Got user and shell, stuck on privesc. Looked back, changed some source, grabbed debug console, dropped rev shell - no luck escalating. Anyone want to drop a pointer in PM would be appreciated.
Just rooted! Quite fun… For those who are trying to root, check what packages/services are installed on that system which allows to ‘travel’ in time. Think about it maybe like kind of backup or similar solution. Find it, and then find what you can take from there.
I just didn’t understand how it got there - is it a real life scenario or it is applicable only on particular/rare cases?
Thanks to @lokori for creating such a good box
HI everyone, i enumerate then found the entry point and exploit it to read arbitrary files on the system. However even if i found hat a python package used is vulnerable (related to rick and morty) i definetively stuck with internal error when i try to get a reverse shell. Someone could help me ?

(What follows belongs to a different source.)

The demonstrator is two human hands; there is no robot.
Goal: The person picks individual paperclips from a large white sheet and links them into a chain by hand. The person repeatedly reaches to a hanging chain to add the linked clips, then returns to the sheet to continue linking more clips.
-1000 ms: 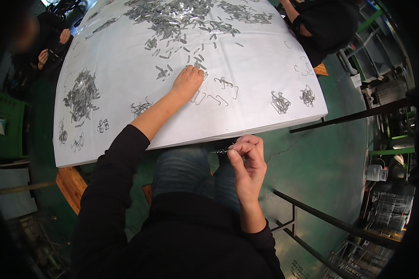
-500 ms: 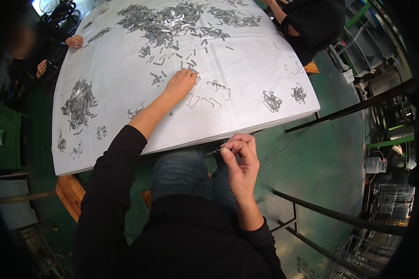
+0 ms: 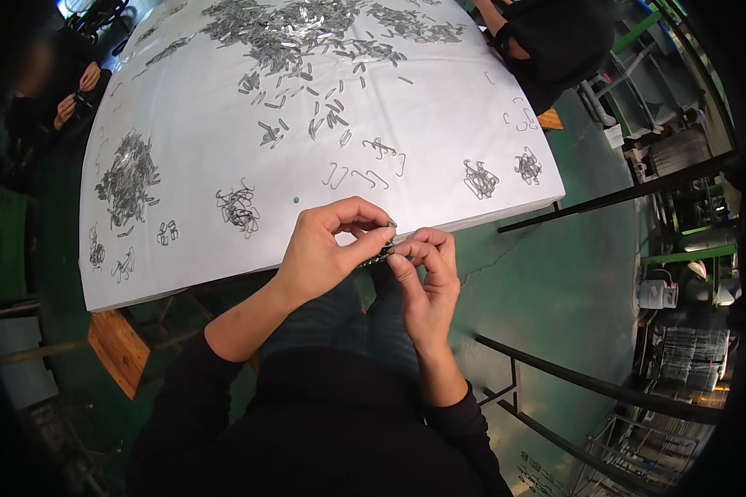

Back from holidays!! Priv escalation was pending, and now… I got it. Before the holidays I was stuck, but after sun and beach it seems my view has become clear again. At this time I saw how to get root at first glance
Nice box @lokori , thank you
def allowed_file(filename):
return ‘.’ in filename and
filename.rsplit(‘.’, 1)[1].lower() in ALLOWED_EXTENSIONS
But every single file i try i get Internal Server Error
So you know the vulnerability type, and maybe you know the file structure to provide.
Why don’t you try to follow the file structure rule?
Maybe then you can search in OWASP this kind of vulnerability and use it with the needed structure.